Task to carry out: Please give back word for word the lines of the material below between the line containing "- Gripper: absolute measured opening" and the line containing "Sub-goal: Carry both", inclusive.
════════
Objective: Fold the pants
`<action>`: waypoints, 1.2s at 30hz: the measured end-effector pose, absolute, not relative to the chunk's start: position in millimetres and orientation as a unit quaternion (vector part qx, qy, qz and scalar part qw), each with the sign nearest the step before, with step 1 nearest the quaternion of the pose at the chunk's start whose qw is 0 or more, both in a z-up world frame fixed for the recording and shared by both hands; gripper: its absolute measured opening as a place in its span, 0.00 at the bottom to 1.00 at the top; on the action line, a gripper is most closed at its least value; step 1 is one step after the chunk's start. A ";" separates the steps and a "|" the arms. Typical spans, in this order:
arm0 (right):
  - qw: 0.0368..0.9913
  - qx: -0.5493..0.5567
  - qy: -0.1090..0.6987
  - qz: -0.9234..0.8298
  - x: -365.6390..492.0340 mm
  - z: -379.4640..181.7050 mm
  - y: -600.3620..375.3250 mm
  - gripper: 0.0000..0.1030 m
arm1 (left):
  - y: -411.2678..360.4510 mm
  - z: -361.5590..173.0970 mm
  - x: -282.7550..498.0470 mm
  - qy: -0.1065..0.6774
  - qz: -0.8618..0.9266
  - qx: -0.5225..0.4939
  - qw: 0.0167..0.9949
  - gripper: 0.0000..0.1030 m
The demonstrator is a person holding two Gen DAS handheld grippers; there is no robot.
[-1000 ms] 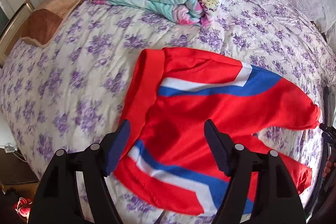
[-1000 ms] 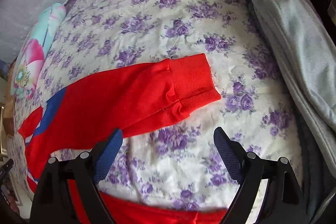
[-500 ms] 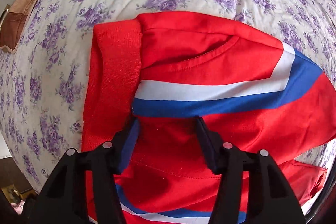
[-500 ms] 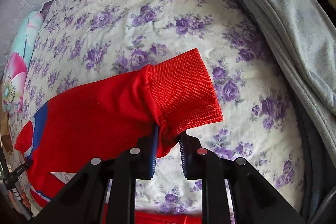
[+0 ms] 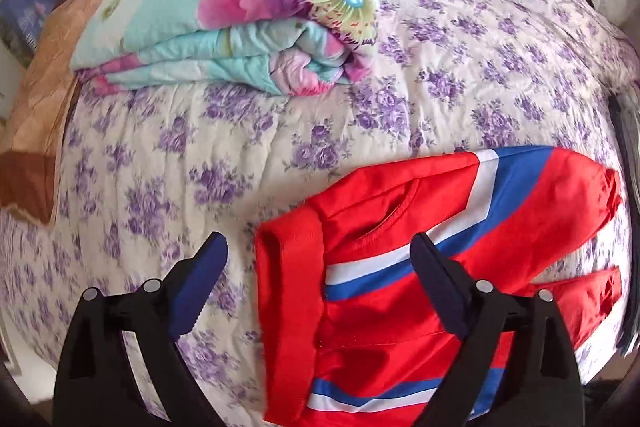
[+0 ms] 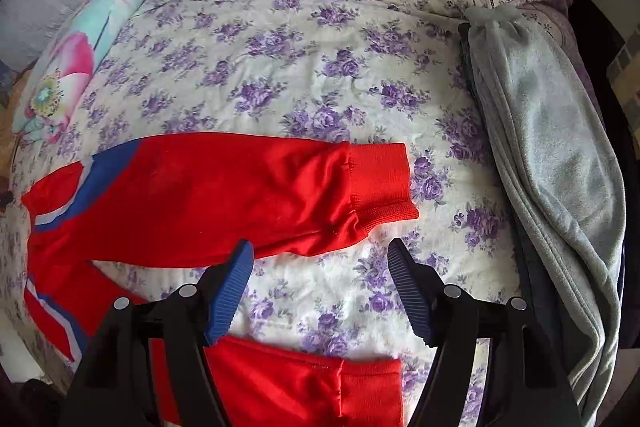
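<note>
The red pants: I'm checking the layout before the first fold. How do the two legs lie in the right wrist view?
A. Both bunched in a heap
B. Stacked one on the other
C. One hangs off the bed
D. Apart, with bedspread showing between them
D: the red pants lie flat, with a strip of the flowered bedspread showing between the upper leg and the lower one.

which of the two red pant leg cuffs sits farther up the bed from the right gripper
The upper cuff, lying beyond the right gripper; the other cuff lies below its fingers.
</note>
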State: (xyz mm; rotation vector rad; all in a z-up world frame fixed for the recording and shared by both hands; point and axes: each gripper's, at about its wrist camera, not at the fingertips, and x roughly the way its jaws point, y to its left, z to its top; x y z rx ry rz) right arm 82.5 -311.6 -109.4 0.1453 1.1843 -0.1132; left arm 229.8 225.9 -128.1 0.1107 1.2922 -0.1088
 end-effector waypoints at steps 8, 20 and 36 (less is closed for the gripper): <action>0.816 0.082 0.570 -0.047 54.5 -106.6 -299.7 0.68 | 231.2 -171.1 270.8 0.651 -0.120 0.066 0.747 0.87; 0.830 -0.026 0.555 0.051 121.8 -87.2 -240.3 0.68 | 208.7 -210.0 275.4 0.666 -0.157 0.098 0.723 0.17; 0.692 -0.194 0.566 0.404 299.9 -180.3 -2.2 0.68 | 200.9 -178.6 245.7 0.630 -0.144 0.138 0.750 0.14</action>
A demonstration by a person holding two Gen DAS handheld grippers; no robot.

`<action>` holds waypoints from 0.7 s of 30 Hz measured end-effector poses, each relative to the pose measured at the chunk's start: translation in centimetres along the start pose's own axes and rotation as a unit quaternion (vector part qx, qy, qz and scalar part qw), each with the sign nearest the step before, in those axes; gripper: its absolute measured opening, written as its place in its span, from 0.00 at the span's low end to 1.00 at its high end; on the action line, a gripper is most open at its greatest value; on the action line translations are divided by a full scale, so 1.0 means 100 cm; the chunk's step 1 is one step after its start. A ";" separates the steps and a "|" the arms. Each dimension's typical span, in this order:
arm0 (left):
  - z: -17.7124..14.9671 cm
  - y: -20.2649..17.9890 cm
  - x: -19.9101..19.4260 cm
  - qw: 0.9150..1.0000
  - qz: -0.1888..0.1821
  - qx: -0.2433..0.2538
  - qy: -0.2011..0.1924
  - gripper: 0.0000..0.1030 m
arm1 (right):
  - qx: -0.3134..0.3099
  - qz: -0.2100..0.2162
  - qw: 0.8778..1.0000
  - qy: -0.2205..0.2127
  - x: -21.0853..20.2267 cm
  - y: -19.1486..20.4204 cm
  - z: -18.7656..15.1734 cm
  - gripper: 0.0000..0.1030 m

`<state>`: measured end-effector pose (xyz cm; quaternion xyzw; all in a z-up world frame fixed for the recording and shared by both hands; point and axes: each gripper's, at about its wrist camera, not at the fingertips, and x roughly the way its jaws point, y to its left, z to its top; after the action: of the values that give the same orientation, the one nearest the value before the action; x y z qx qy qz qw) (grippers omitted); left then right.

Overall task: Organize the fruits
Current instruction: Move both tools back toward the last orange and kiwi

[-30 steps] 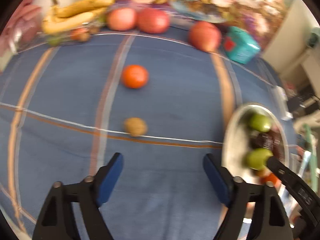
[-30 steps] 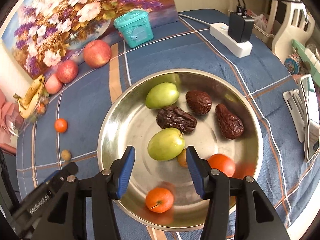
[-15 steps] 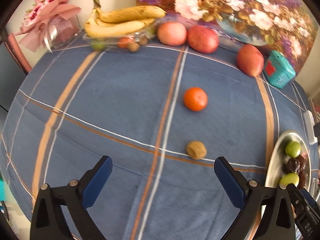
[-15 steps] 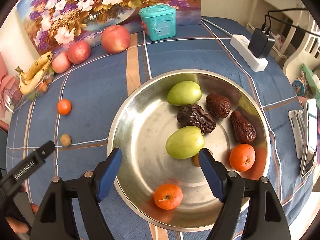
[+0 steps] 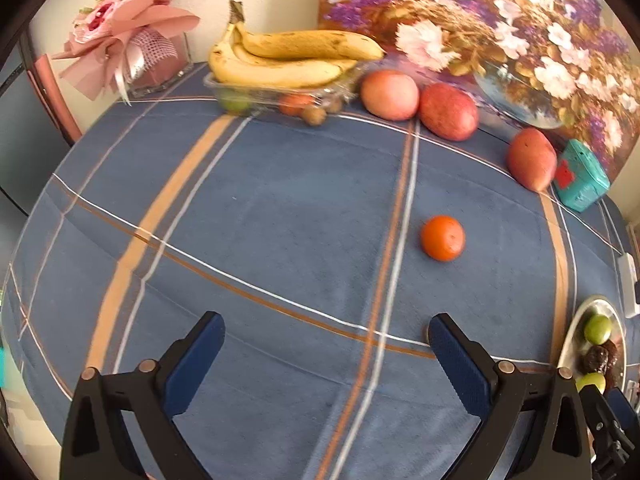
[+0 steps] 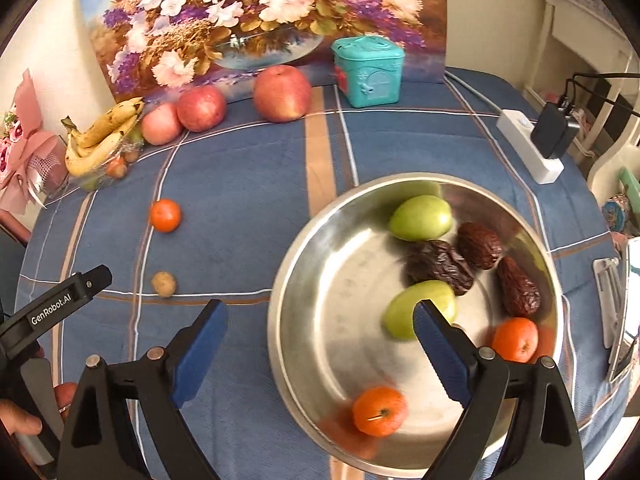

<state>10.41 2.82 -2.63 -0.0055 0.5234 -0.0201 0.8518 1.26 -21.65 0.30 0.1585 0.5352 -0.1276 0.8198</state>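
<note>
A steel bowl (image 6: 348, 272) holds two green fruits (image 6: 420, 218), several dark dates (image 6: 440, 266) and two small oranges (image 6: 379, 410). My right gripper (image 6: 320, 316) hangs over the bowl's left rim. Its jaws are opening and nothing sits between the pads. A loose orange (image 5: 443, 238) lies on the blue cloth ahead and right of my left gripper (image 5: 324, 332), which stands wide open and empty. A small brown fruit (image 6: 163, 284) rests on the cloth below that orange (image 6: 165, 215). In the left wrist view my right finger hides it.
Bananas (image 5: 280, 60) on a clear tray, three apples (image 5: 448, 112) and a teal box (image 5: 582, 180) line the back, before a flower painting. A pink bouquet (image 5: 124, 40) stands back left. A power strip (image 6: 528, 148) lies back right.
Both grippers' jaws have spread wider. The left view has swung leftward, so the orange sits further right and the brown fruit is behind a finger. The right gripper has shifted left off the bowl's middle.
</note>
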 end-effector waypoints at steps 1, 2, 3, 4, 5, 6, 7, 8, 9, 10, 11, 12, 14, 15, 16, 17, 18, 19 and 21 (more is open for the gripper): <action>0.001 0.002 0.000 1.000 0.002 -0.001 -0.001 1.00 | 0.000 0.001 1.000 0.001 0.000 0.002 -0.001 0.91; 0.002 0.004 -0.001 1.000 0.003 -0.002 -0.001 1.00 | 0.001 0.003 1.000 0.002 0.000 0.003 0.000 0.91; 0.003 0.006 -0.002 1.000 0.004 -0.003 -0.002 1.00 | -0.001 0.007 1.000 0.002 -0.001 0.004 -0.001 0.91; 0.004 0.007 -0.003 1.000 0.004 -0.003 -0.004 1.00 | -0.004 0.009 1.000 0.001 -0.001 0.006 0.000 0.91; 0.005 0.008 -0.004 1.000 0.005 -0.002 -0.007 1.00 | -0.012 0.006 1.000 -0.003 -0.002 0.009 0.000 0.91; 0.006 0.008 -0.006 1.000 0.009 0.003 -0.012 1.00 | -0.018 0.001 1.000 -0.007 -0.003 0.011 0.000 0.91; 0.008 0.007 -0.006 1.000 0.014 0.008 -0.016 1.00 | -0.025 -0.003 1.000 -0.010 -0.003 0.014 0.001 0.91; 0.009 0.007 -0.006 1.000 0.017 0.011 -0.019 1.00 | -0.027 -0.003 1.000 -0.014 -0.003 0.016 0.002 0.91; 0.011 0.007 -0.006 0.999 0.022 0.013 -0.022 1.00 | -0.025 0.002 1.000 -0.015 -0.003 0.017 0.004 0.91; 0.013 0.007 -0.006 0.999 0.025 0.014 -0.024 1.00 | -0.021 0.008 1.000 -0.015 -0.002 0.018 0.005 0.91; 0.013 0.008 -0.005 0.999 0.028 0.014 -0.025 1.00 | -0.016 0.015 1.000 -0.015 -0.001 0.018 0.008 0.91; 0.015 0.010 -0.005 0.999 0.029 0.011 -0.025 1.00 | -0.012 0.018 1.000 -0.016 0.000 0.019 0.010 0.91; 0.018 0.013 -0.002 1.000 0.022 0.004 -0.021 1.00 | -0.009 0.022 1.000 -0.019 0.002 0.023 0.016 0.91; 0.020 0.014 0.000 1.000 0.020 0.000 -0.020 1.00 | -0.009 0.023 0.999 -0.021 0.002 0.025 0.017 0.91; 0.020 0.015 0.000 1.000 0.019 -0.002 -0.019 1.00 | -0.011 0.027 0.999 -0.024 0.002 0.029 0.020 0.91; 0.022 0.016 0.001 1.000 0.020 -0.003 -0.019 1.00 | -0.013 0.031 0.999 -0.027 0.002 0.032 0.022 0.91; 0.022 0.016 0.002 1.000 0.020 -0.002 -0.019 1.00 | -0.015 0.034 0.999 -0.030 0.001 0.035 0.023 0.91; 0.023 0.016 0.002 1.000 0.021 0.000 -0.020 1.00 | -0.018 0.035 0.999 -0.033 0.000 0.039 0.024 0.91; 0.026 0.016 0.003 0.999 0.024 0.008 -0.022 1.00 | -0.025 0.029 0.998 -0.040 -0.001 0.046 0.028 0.91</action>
<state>12.87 4.34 -1.78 0.0135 0.5047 -0.0036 0.8632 5.27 -18.53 2.02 0.1477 0.5007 -0.0966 0.8474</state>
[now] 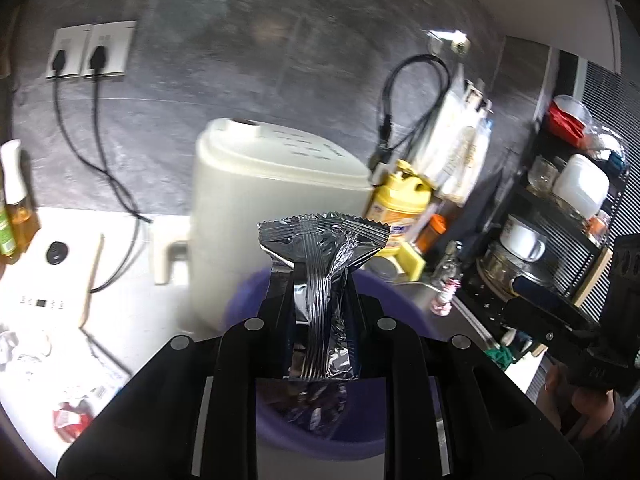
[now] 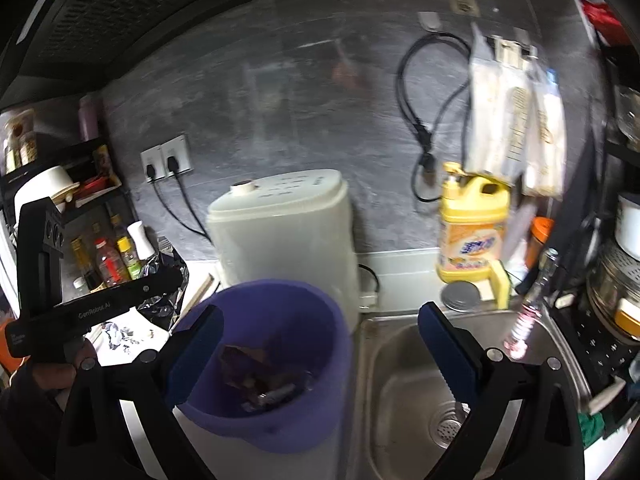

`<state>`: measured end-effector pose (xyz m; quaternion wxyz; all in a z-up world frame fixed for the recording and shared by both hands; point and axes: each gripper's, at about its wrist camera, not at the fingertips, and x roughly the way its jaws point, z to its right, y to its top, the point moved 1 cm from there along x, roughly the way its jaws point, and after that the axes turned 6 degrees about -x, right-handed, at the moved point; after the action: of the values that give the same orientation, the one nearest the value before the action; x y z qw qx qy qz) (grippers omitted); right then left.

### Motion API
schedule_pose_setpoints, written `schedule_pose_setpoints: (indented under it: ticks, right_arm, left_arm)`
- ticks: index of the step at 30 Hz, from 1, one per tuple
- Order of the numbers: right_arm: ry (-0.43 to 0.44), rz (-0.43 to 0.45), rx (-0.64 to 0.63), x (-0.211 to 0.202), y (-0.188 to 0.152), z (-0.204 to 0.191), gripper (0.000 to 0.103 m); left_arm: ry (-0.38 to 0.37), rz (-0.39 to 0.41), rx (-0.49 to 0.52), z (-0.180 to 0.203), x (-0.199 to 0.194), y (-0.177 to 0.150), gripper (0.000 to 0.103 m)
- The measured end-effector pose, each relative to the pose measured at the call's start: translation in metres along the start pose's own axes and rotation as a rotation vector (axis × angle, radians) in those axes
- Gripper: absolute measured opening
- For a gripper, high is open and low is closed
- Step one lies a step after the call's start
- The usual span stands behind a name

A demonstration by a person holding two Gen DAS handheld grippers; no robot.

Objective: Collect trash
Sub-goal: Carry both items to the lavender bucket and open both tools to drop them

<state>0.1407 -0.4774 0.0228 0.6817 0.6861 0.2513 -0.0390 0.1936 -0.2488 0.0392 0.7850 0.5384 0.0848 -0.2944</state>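
Foil wrapper (image 1: 320, 280) — above purple bin (image 2: 276, 320)

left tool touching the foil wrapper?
Touching. The left wrist view shows the left tool shut on the silver foil wrapper, both fingers pressed against its sides, above the purple bin.

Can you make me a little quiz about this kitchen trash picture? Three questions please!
1. True or false: the left gripper is shut on a silver wrapper.
2. What colour is the trash bin beside the sink? A) green B) purple C) red
3. Fill in: the right gripper holds ______ between its fingers.

Key:
1. True. Its fingers pinch the crinkly wrapper above the bin.
2. B. The bin is purple, and some trash already lies inside.
3. Nothing. Its jaws stand wide open, with the bin and sink seen between them.
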Motion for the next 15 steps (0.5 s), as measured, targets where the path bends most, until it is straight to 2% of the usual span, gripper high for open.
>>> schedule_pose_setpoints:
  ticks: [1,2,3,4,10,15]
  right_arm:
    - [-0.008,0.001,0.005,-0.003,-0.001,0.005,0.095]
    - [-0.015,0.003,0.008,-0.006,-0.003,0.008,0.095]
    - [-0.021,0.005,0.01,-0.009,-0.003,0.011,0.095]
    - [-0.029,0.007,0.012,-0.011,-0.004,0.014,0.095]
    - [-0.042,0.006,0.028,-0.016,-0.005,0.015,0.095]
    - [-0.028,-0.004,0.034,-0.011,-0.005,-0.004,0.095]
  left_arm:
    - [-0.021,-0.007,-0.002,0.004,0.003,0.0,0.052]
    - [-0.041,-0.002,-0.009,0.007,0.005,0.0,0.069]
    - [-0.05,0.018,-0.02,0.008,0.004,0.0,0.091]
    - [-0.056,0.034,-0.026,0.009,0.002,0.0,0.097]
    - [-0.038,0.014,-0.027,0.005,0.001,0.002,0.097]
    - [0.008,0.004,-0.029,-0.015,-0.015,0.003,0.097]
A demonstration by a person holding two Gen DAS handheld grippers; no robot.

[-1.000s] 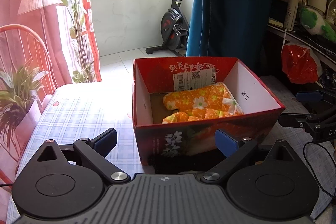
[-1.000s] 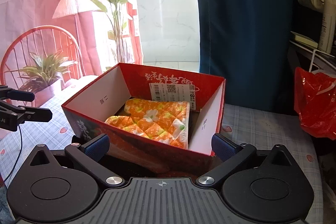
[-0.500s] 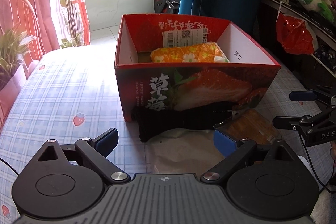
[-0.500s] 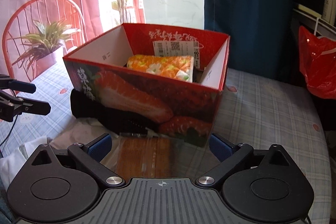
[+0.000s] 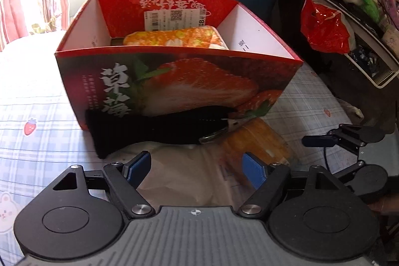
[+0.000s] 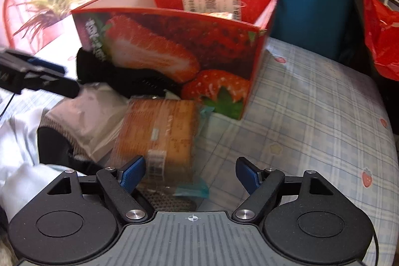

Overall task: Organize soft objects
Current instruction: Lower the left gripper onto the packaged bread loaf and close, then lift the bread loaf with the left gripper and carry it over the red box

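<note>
A red strawberry box stands on the checked cloth and holds an orange floral bundle. It also shows in the right wrist view. In front of it lie a black fabric item, a pale bagged item and an orange-brown packet in clear wrap. My left gripper is open, just above the pale bag. My right gripper is open over the near end of the orange-brown packet. Neither holds anything.
White and dark clothes lie heaped at the left. A red plastic bag hangs at the right by a cluttered shelf. A potted plant and red chair stand behind. Checked cloth lies bare at the right.
Both grippers have pulled back from above the box and dropped low in front of it. The pile of soft items before the box has come into view under them.
</note>
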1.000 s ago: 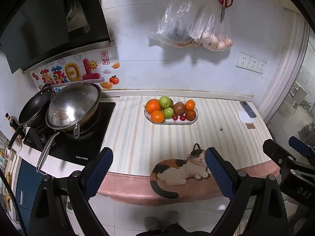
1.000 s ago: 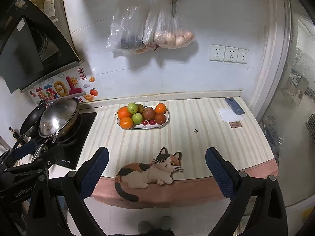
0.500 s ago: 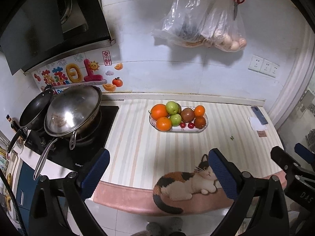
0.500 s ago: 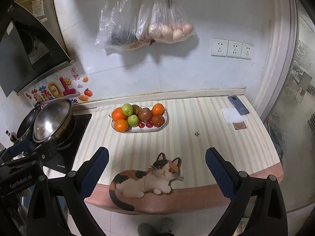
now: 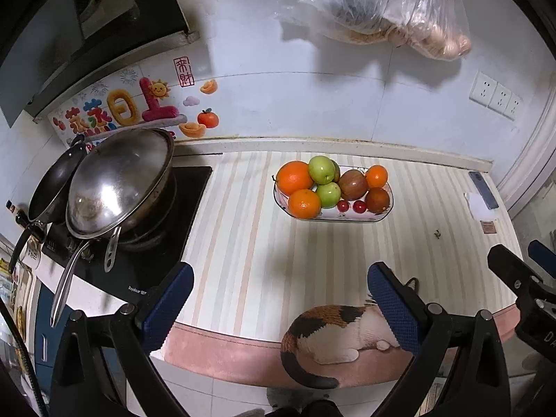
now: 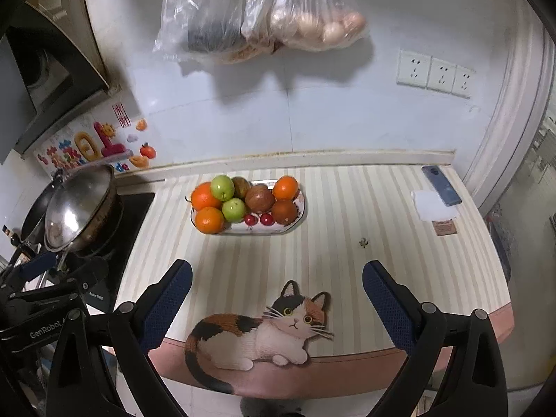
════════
Answer space:
- Gripper: absolute measured opening
- For a gripper, high is open and low is closed
- Step one lies a step after the call's start
- The usual span stands behind a name

A demonstration by a person holding two Gen DAS handheld grippers; no robot.

Objective: Collect trash
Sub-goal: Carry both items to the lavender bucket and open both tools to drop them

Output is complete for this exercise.